The nation’s top consumer protection agency came out Wednesday in favor of tougher restrictions on online data collection, backing a “Do Not Track” setting in browsers and proposing that companies make it easier for individuals to see the data collected about them.


The FTC’s 122-page draft privacy report (.pdf) comes after more than a year of hearings, and a string of complaints and lawsuits against online ad companies for surreptitiously collecting data on internet users. The online advertising industry has long argued that it can police itself, but today’s report said those efforts haven’t worked.


“Industry efforts to address privacy through self-regulation have been too slow, and up to now have failed to provide adequate and meaningful protection,” the draft report said.


The FTC’s head Jon Leibowitz went further in a call with reporters.


“Self regulation of privacy is not working for American consumers,” Leibowitz said.


And in a thinly-veiled warning to online companies to clean up their acts, he added, “A legislative solution will surely be needed if industry doesn’t step up to the plate.”


The most prominent of those efforts has been the National Advertising Initiative that purports to give internet users a one-stop shop for opting out of advertising networks that track what users do online to build profiles in order to serve targeted advertisements.
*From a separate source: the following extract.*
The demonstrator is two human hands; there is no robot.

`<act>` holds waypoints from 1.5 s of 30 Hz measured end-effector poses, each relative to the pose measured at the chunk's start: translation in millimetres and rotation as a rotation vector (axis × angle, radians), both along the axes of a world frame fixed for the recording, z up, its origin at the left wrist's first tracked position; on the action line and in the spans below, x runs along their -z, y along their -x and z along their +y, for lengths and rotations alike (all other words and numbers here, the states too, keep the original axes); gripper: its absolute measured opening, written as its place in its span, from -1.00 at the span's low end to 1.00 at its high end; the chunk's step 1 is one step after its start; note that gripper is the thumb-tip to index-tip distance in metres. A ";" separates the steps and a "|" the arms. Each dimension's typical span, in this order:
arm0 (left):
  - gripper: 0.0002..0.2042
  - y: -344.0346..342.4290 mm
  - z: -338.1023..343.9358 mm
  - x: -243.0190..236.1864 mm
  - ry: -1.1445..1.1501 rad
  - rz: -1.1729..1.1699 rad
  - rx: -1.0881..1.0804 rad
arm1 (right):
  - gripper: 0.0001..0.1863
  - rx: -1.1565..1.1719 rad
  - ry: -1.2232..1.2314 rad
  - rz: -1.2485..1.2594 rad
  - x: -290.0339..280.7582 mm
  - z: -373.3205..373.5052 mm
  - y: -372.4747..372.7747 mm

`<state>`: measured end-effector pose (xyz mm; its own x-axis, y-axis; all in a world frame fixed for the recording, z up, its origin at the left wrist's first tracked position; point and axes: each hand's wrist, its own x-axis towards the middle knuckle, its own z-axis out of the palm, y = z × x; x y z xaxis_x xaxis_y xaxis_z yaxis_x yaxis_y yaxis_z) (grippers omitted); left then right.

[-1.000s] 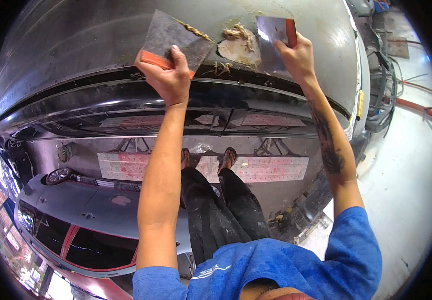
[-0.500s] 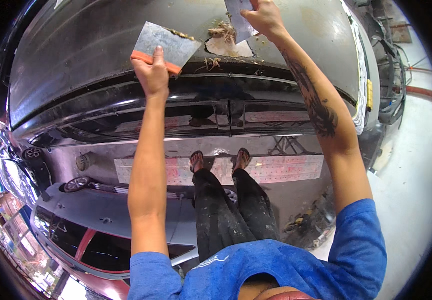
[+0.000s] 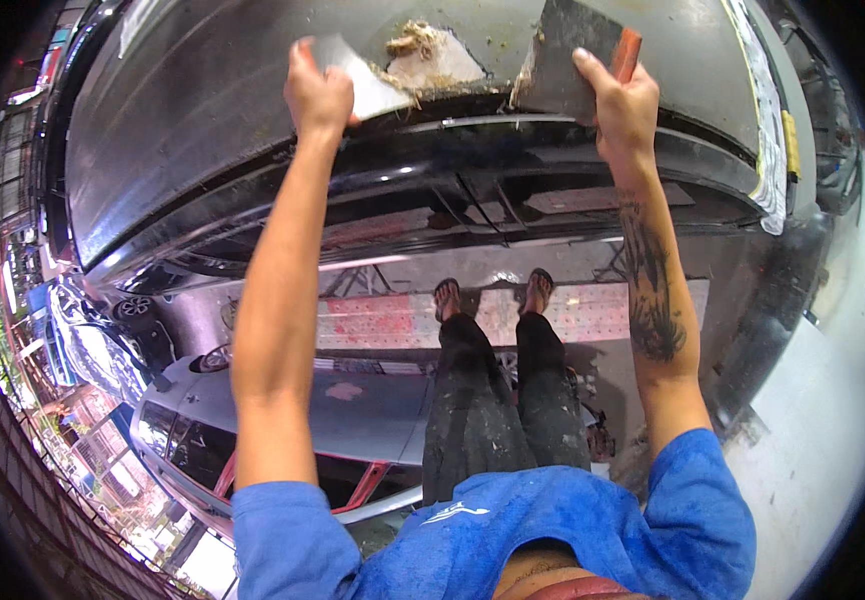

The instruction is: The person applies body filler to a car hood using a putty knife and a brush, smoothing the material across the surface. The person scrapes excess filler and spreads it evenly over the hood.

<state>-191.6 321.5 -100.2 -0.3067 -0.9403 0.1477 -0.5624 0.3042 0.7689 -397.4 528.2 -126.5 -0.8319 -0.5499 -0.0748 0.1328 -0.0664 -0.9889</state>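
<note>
My left hand [image 3: 319, 92] is closed round the orange edge of a flat metal filler spreader [image 3: 370, 86]. This blade is tilted, and its tip is beside a pale, rough-edged patch [image 3: 442, 66] on a dark grey vehicle roof [image 3: 207, 95]. A clump of brownish shavings [image 3: 415, 40] rests on the patch. To the right, my right hand [image 3: 624, 112] grips a second filler spreader [image 3: 564, 62] by its orange edge, thumb flat on the dark blade. Brownish residue clings along that blade's left side, close to the roof's near edge.
My feet stand on a perforated plank [image 3: 367, 322] beside the glossy black vehicle side [image 3: 352, 225]. Behind me is a grey car [image 3: 352, 400] with red window pillars. White covering [image 3: 770, 190] and a yellow roll [image 3: 791, 145] line the roof's right edge.
My right hand has moved right and nearer, drawing its spreader off the patch. My left hand has moved farther forward, and its spreader has turned so its blade points toward the patch.
</note>
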 end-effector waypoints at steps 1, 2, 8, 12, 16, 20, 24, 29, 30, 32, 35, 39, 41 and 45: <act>-0.56 -4.2 1.2 2.2 -0.075 0.013 -0.075 | -0.79 0.056 -0.061 0.022 0.3 3.7 -1.4; -0.56 -2.5 -3.2 5.8 0.026 0.055 -0.005 | -0.79 0.053 -0.035 0.013 0.3 5.9 -2.5; -0.52 -5.5 -19.4 32.7 0.147 -0.042 0.098 | -0.79 0.069 -0.098 -0.123 3.2 9.7 -4.7; -0.54 -4.4 -16.9 33.7 0.565 0.076 0.062 | -0.81 0.017 -0.017 -0.041 2.8 11.5 -12.1; -0.56 5.0 -14.9 31.9 0.195 -0.006 0.038 | -0.82 0.044 -0.055 0.013 -2.4 12.0 -20.6; -0.56 -3.1 -16.9 33.1 0.272 0.044 0.037 | -0.79 -0.019 -0.211 0.169 -5.0 -6.3 -8.1; -0.62 -14.8 -13.7 32.3 0.093 -0.090 0.078 | -0.76 -0.263 -0.319 0.306 9.8 -35.1 13.6; -0.60 2.7 -6.1 9.3 0.164 -0.041 0.169 | -0.69 -0.352 -0.360 0.502 6.0 -69.7 -9.7; -0.58 15.6 -11.1 4.5 0.258 -0.041 0.183 | -0.66 -0.308 -0.384 0.676 -1.1 -85.5 -17.2; -0.49 23.6 -17.1 1.9 0.306 -0.103 0.165 | -0.78 -0.358 -0.408 0.624 -19.1 -117.0 -23.8; -0.47 22.2 -21.4 -3.0 0.054 -0.259 0.154 | -0.83 -0.371 -0.384 0.741 -31.2 -122.6 -27.2; -0.49 11.9 -19.1 7.6 0.265 0.058 0.241 | -0.80 -0.334 -0.345 0.760 -18.9 -112.3 -21.8; -0.50 36.7 -23.6 0.8 0.108 -0.078 0.166 | -0.80 -0.350 -0.446 0.691 -12.8 -127.1 -17.1; -0.47 56.0 -19.9 -0.9 0.080 -0.069 0.203 | -0.63 -0.357 -0.548 0.829 -4.8 -126.6 -13.4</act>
<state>-247.6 301.6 -99.2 -0.5009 -0.8442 0.1909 -0.5339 0.4749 0.6995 -384.0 401.6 -121.7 -0.5332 -0.8358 0.1308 -0.6742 0.3265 -0.6625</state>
That system works via cookies in your browser that tell an advertising network such as Google’s DoubleClick system that puts ads on non-Google websites.


But that system has been buggy, inconsistent and often used identifiable tracking cookies to set a preference not to be tracked. Those practices were exposed by outspoken security and privacy researcher Christopher Soghoian, who subsequently worked for and then left the FTC.


The “Do Not Track” proposal endorsed by the FTC simplifies the process of opting out. The idea is that users would be able to choose to have their browser tell any website not to track them for advertising purposes, and that setting wouldn’t be wiped out if a user clears her browser cookies, as currently happens with opt-out cookies.


But the FTC says “Do Not Track” is not just about behavioral advertising. It could apply to any service, such as Google Analytics, that have to do with “sites and servers that build up a profile of what an individual does online,” according to the FTC’s incoming staff technologist Professor Ed Felten.


Leibovitz called on browser makers — including Google, Mozilla, Microsoft and Apple — to build in “Do Not Track” technology and called out Adobe for privacy problems in its ubiquitous Flash plug-in, which some advertisers are now using to place tracking cookies that can’t be controlled by browser settings. Unlike the “Do Not Call” list, users will not have to register with a government database.


It’s not clear that the FTC has the power to force advertisers to obey the browser setting, and called for voluntary cooperation from the online ad industry. The agency could, however, go after companies that pledge to obey but then do not. To force compliance, the FTC would likely need Congress to pass legislation but the current report makes no recommendations for new legislation.


The report also calls for companies to make it easier for individuals to see the information collected about them. Some online advertising companies, including Yahoo and Google, allow individuals to see what topics the companies have inferred that they are interested in.